More than a colour that you see, than a material that you touch, leather is first and foremost an odour. Climb up to the first floor of Tanneries Haas: a fragrance of handmade authenticity wafts in the air. As soon as you open the door of the finishing workshop where the articles are decked out in their final finery, the odour seizes you: both dark and animal, sweet and velvety. It is the odour of genuine leather. What so many perfumers have tried to put into their eaux de toilette is here, enveloping.

Faithful to a more than centennial tradition, Tanneries Haas has developed full-grain leathers: the nobility of the material, the suppleness of the hide, the sensual roundness to the touch underscores the discreet charm of tradition. Barénia® calf leather, a Haas reference, has a characteristic natural finish that permits it to become more and more beautiful as it acquires a patina. It has given its name to a line of Hermès watches.

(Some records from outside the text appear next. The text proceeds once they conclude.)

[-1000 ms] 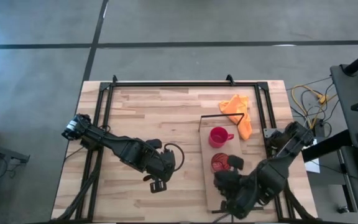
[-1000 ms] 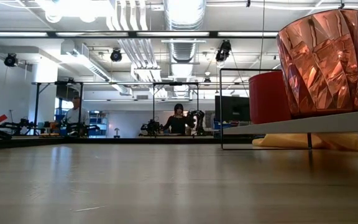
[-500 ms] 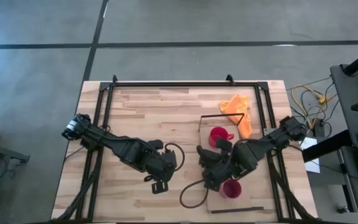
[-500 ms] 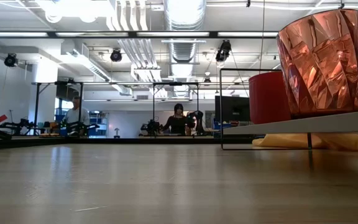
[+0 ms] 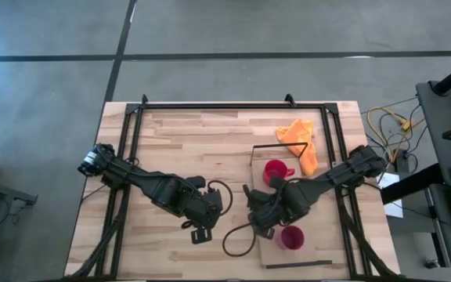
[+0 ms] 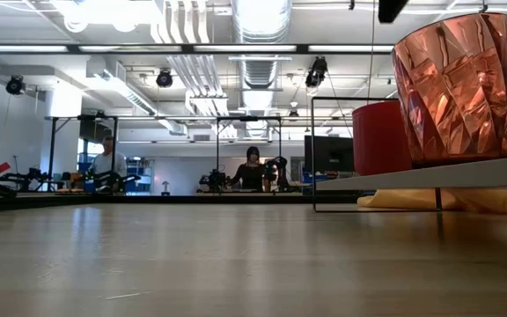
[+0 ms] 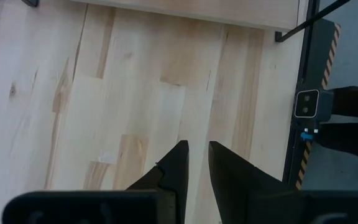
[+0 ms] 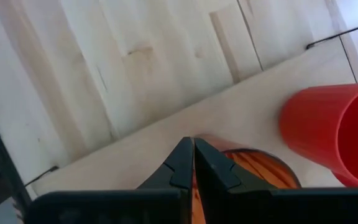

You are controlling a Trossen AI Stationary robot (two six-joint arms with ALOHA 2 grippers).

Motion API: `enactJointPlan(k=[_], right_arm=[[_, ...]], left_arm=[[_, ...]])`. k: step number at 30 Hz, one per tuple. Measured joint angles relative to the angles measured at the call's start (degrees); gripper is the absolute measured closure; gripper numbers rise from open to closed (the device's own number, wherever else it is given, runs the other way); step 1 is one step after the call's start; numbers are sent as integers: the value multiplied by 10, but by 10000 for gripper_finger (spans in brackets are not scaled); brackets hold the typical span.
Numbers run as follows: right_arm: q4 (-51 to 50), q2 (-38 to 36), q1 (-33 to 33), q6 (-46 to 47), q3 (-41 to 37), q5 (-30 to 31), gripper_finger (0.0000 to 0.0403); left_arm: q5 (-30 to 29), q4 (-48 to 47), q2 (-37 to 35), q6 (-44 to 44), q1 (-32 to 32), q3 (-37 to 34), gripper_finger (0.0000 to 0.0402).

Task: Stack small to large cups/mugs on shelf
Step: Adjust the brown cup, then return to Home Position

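Observation:
The red mug [image 5: 275, 171] stands on the far part of the light-wood shelf [image 5: 319, 227], and the magenta cup [image 5: 292, 236] stands on its near part. The orange-red translucent cup [image 6: 454, 88] stands on the shelf between them; in the high view my right arm hides it. My right gripper [image 5: 261, 215] is shut, with its tips just above that cup's rim [image 8: 260, 158] and the red mug [image 8: 334, 130] beside them. My left gripper [image 7: 196, 155] hovers over bare tabletop left of the shelf, open by a narrow gap and empty. My right gripper comes at the orange-red cup's rim [image 8: 260, 158] from above, its fingers [image 6: 393, 9] shut. The cup stands upright on the shelf. I cannot tell whether the fingers touch the rim.
An orange cloth [image 5: 300, 141] lies at the shelf's far right corner. A black cable loop [image 5: 237, 239] hangs from my right arm over the table left of the shelf. A dark frame [image 5: 210, 106] runs along the table's edges. There is bare tabletop [image 5: 202, 149] between the arms.
My right gripper has swung from the shelf's near end toward the far left, to a place over the orange-red cup, and its tip now shows at the top of the low view. The magenta cup, covered by the arm before, now shows standing on the shelf.

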Motion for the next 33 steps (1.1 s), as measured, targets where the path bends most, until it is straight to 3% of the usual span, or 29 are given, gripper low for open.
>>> enactJointPlan(k=[11, 26, 33], right_arm=[[8, 0, -3, 22, -50, 0, 395], [15, -28, -1, 22, -52, 6, 395], [19, -98, 34, -47, -15, 106, 395]], left_arm=[[0, 12, 0, -1, 0, 0, 354], [0, 11, 0, -1, 0, 0, 354], [0, 10, -1, 1, -2, 23, 354]])
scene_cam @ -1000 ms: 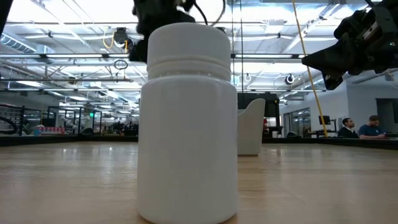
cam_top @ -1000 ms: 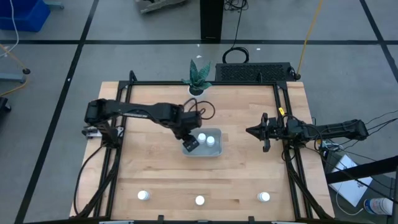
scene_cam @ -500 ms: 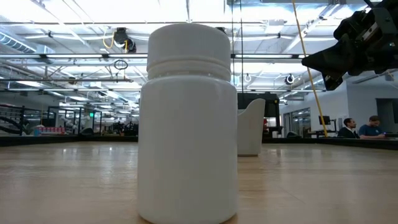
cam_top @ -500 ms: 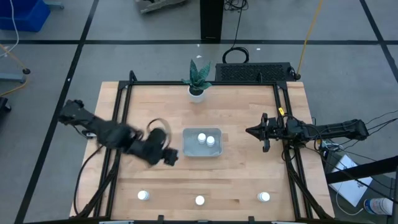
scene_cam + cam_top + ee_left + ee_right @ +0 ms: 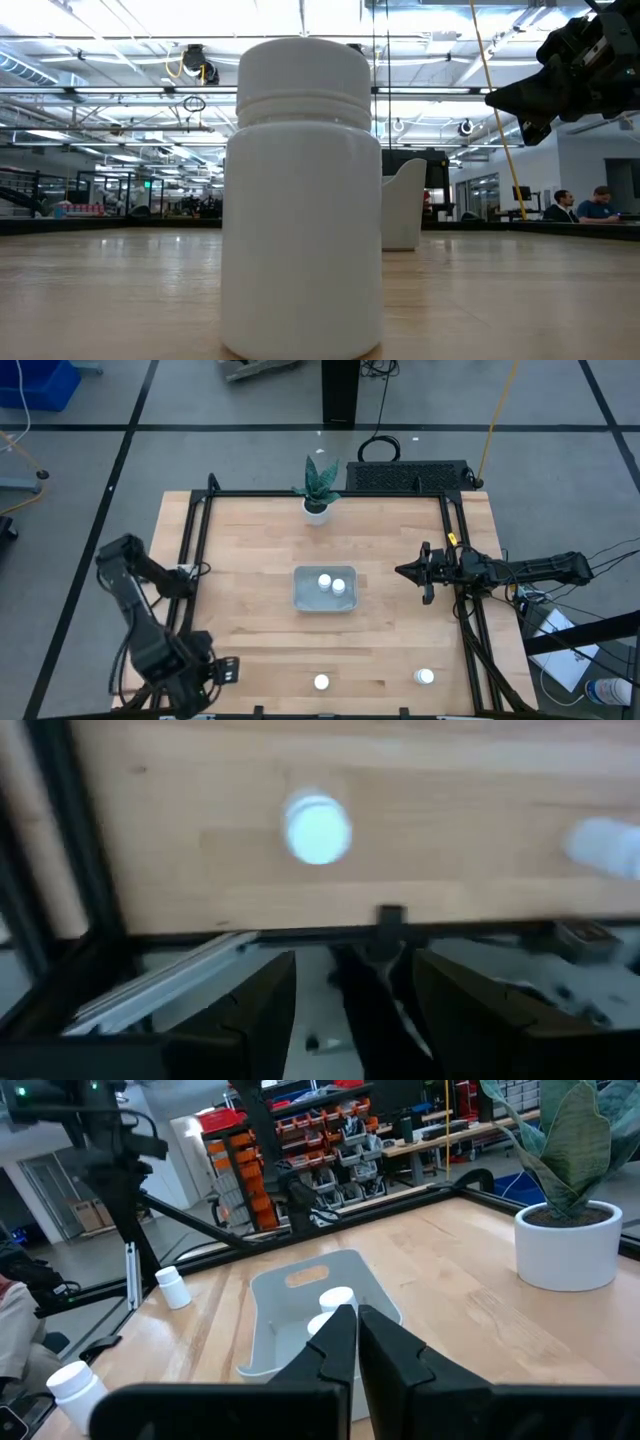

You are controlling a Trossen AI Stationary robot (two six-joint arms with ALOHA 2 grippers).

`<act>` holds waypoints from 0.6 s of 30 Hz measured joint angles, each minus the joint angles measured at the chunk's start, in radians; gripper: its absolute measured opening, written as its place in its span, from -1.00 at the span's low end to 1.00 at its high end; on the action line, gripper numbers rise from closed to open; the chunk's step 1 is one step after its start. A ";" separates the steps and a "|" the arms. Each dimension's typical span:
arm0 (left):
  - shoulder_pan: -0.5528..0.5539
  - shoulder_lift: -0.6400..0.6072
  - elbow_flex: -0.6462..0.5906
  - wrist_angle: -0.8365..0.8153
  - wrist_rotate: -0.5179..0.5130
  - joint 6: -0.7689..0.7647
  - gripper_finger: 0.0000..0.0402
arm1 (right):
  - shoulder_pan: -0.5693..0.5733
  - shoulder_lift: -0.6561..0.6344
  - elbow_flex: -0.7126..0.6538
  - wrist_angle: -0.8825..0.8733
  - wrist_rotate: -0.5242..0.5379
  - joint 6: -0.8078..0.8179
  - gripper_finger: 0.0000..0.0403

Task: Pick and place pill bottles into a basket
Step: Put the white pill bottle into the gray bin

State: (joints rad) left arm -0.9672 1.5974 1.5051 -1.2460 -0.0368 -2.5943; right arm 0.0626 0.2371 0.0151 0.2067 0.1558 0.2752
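Observation:
The pale grey-blue basket (image 5: 306,600) sits mid-table with two white pill bottles (image 5: 324,581) (image 5: 339,586) standing in it; it also shows in the right wrist view (image 5: 300,1295). Three more bottles stand near the table's near edge: left (image 5: 230,671), middle (image 5: 321,682) and right (image 5: 425,677). The middle one fills the low view (image 5: 300,200). My left gripper (image 5: 213,672) is open at the near left corner, just beside the left bottle (image 5: 318,828), touching nothing. My right gripper (image 5: 405,571) is shut and empty above the table's right side.
A white pot with a green plant (image 5: 317,506) stands at the far edge. A black ribbed box (image 5: 405,477) lies behind the table. Black frame rails (image 5: 190,560) run along the table's sides. Bare wood lies between the basket and the near row of bottles.
My left gripper has swung from above the basket toward the table's near left corner, and now stands next to the left bottle. The two bottles in the basket and the three on the table have stayed put.

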 joint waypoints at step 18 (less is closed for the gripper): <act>0.055 0.133 -0.001 -0.091 -0.065 0.058 0.04 | 0.000 0.000 0.000 0.000 0.000 0.000 -0.96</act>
State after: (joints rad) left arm -0.9120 1.7306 1.5043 -1.3372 -0.1016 -2.5365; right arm 0.0627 0.2371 0.0150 0.2066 0.1562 0.2752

Standing among the beams, Jean-Christophe Muller does an inventory in the presence of his team. “Ten red Caviar selection 3, 15 gold Novonappa® selection 1, 15 ivory Ladycalf® selection 2...” Nimble hands move, slide, stop, catch and throw the hides from one beam to another, the hands lingering on the top of the grain, touching and admiring the “hand” of the leather. Whether it is supple, soft, full or rough, the vocabulary recalls that of the oenologist, based on the senses.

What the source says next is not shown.